Noninvasive On-Skin Biosensors for Monitoring Diabetes Mellitus
Corresponding Author: Yi Li
Nano-Micro Letters,
Vol. 18 (2026), Article Number: 16
Abstract
Diabetes mellitus represents a major global health issue, driving the need for noninvasive alternatives to traditional blood glucose monitoring methods. Recent advancements in wearable technology have introduced skin-interfaced biosensors capable of analyzing sweat and skin biomarkers, providing innovative solutions for diabetes diagnosis and monitoring. This review comprehensively discusses the current developments in noninvasive wearable biosensors, emphasizing simultaneous detection of biochemical biomarkers (such as glucose, cortisol, lactate, branched-chain amino acids, and cytokines) and physiological signals (including heart rate, blood pressure, and sweat rate) for accurate, personalized diabetes management.
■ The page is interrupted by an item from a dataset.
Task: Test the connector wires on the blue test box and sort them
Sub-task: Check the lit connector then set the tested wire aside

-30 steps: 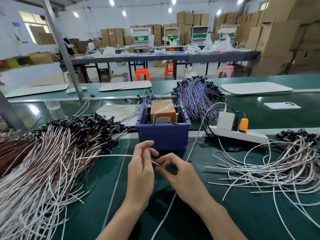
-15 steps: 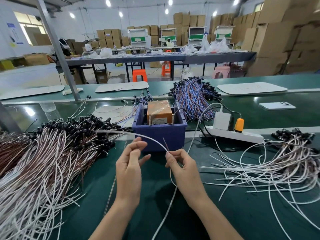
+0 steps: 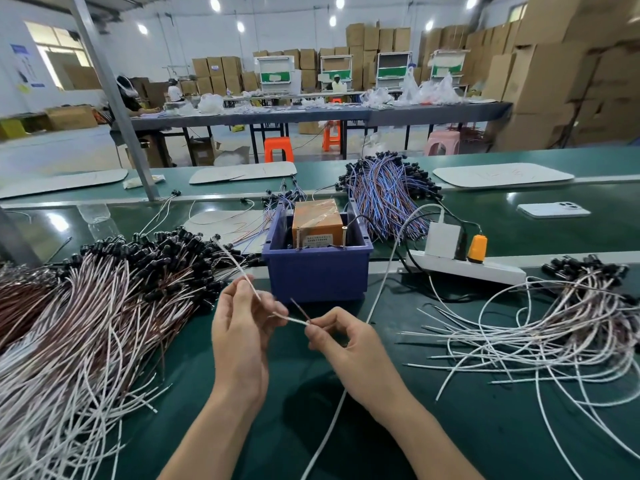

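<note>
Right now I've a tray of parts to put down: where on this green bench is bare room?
Best patch: the belt between the phone and the power strip. A narrower one lies between the right forearm and the right wire pile, with stray wires trailing in. Crowded: the left wire pile, and around the blue test box.

Two hands close together, near centre, both holding one wire [image 3: 292, 319].
The left hand [image 3: 242, 334] stands upright, its back toward the camera, fingers curled round the wire; the right hand [image 3: 346, 344], just right of it, pinches the wire between thumb and forefinger. Both bare forearms reach in from the near edge.
</note>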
We explore innovations in multimodal sensor design, materials science, biorecognition elements, and integration techniques, highlighting the importance of advanced data analytics, artificial intelligence-driven predictive algorithms, and closed-loop therapeutic systems. Additionally, the review addresses ongoing challenges in biomarker validation, sensor stability, user compliance, data privacy, and regulatory considerations. A holistic, multimodal approach enabled by these next-generation wearable biosensors holds significant potential for improving patient outcomes and facilitating proactive healthcare interventions in diabetes management.
Highlights:
1 A comprehensive and critical evaluation of recent advances in sweat-based biochemical and physiological biomarkers for noninvasive diabetes monitoring.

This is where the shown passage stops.